Your input might not parse, and your parse engine might leave you with no easy way to find out what the problem is. Maybe your input was wrong, maybe your grammar was wrong, or maybe you've simply hit the limits of that parse engine. When it came to debugging, taking a language-based approach was a bit like deciding to write your problem up in P''.

By approaching your problem as ANYTHING but a parsing problem, you avoided these two pitfalls. Ambitious programmers, after a few encounters with the traditional parsing tools, would learn this. And the next time they dreamed up an elegant little DSL to finesse their design issues, they would wake themselves up and decide that they ain't that desperate yet.

Changing the parsing game

With Marpa in the parsing game, the rules are different. Now, anything you can write in BNF will parse. If your grammar falls into anything close to one of the classes of grammar currently in practical use, Marpa parses in linear time. If there's a problem, Marpa tells you exactly what it was looking for and why it was looking for it.

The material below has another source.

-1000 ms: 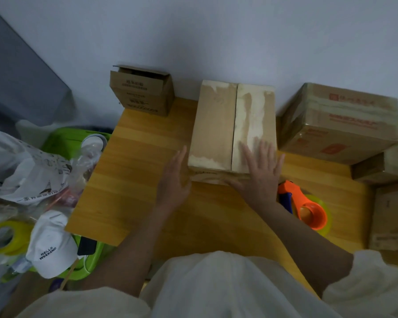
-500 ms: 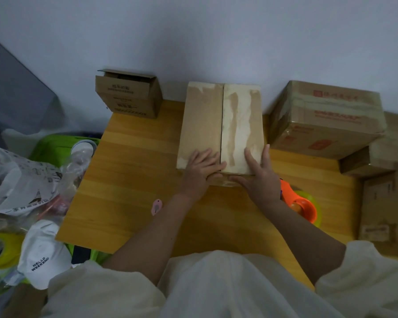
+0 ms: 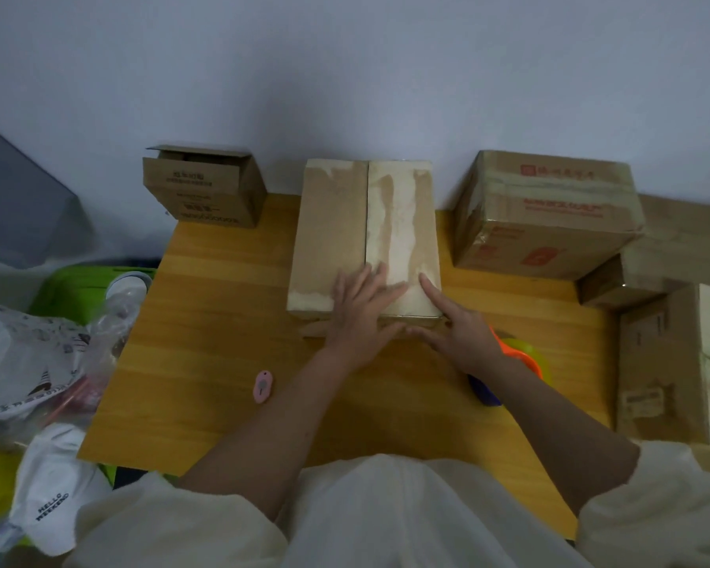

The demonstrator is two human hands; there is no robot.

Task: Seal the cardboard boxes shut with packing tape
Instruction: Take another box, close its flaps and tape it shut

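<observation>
A long cardboard box [image 3: 345,223] lies on the wooden table [image 3: 222,305] with its two top flaps closed and a seam down the middle. My left hand [image 3: 361,309] presses flat on the near end of the box top, fingers straight and spread across the seam. My right hand [image 3: 456,330] rests at the box's near right corner, its forefinger lying on the top. An orange tape dispenser [image 3: 517,358] with a yellow-green roll sits just right of my right wrist, partly hidden by the arm.
A small open box [image 3: 206,190] stands at the table's back left and a larger taped box [image 3: 546,215] at back right, with more boxes [image 3: 665,362] beside it. A pink cutter [image 3: 262,386] lies near my left forearm. Bags, a cap [image 3: 54,489] and a green bin crowd the left.
My left hand moved from beside the box onto its top near the seam. My right hand slid from the right flap down to the near right corner.
</observation>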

The Interpreter pattern, domain-specific languages, and language-oriented programming are all immensely powerful techniques. Almost any problem CAN be seen as the domain of a language. In practice, less powerful techniques are often a better fit. And with the traditional language-writing tools, it was a rare problem indeed for which a DSL was seen to justify the risk and effort.

Since it was so hard to create a new language, reuse of languages was emphasized instead. We've gotten used to the idea of leveraging existing languages, even ones which are a very poor fit to our problems, because the alternative was even worse.

More and better DSL's could breathe new life into our programming tools, and our programming methods. And now that the parsing game has become easier, DSL's are within reach in cases where they had not been before.

Note

"parsing has been avoided": For the purposes of this post, I do not include regular expressions as "parsing solutions". This post focuses on languages, and the term "language" is usually avoided when describing anything within the restricted syntax accepted by regular expressions. However, regular expressions do largely avoid the pitfalls described in this post, and that goes a long way to explain their popularity.

6 comments

Tagged as:

Marpa Earley parsing parser

6 Comments

Alberto Simões | March 12, 2012 6:16 AM

Unfortunately Marpa doesn’t pass all tests. I was preparing a test report but it seems you have plenty to work with (http://static.cpantesters.org/distro/M/Marpa.html). I am writing an article on Parser generator in Perl, and I would like to include Marpa in my comparison.

Thanks.

Jeffrey Kegler | March 12, 2012 7:35 AM

@Alberto: The distribution you looked at is the legacy, deprecated "bare name" Marpa. The official, stable version is Marpa::XS. (I did not remove "bare name" Marpa on CPAN as a convenience for its users, but perhaps at this point I should remove it.)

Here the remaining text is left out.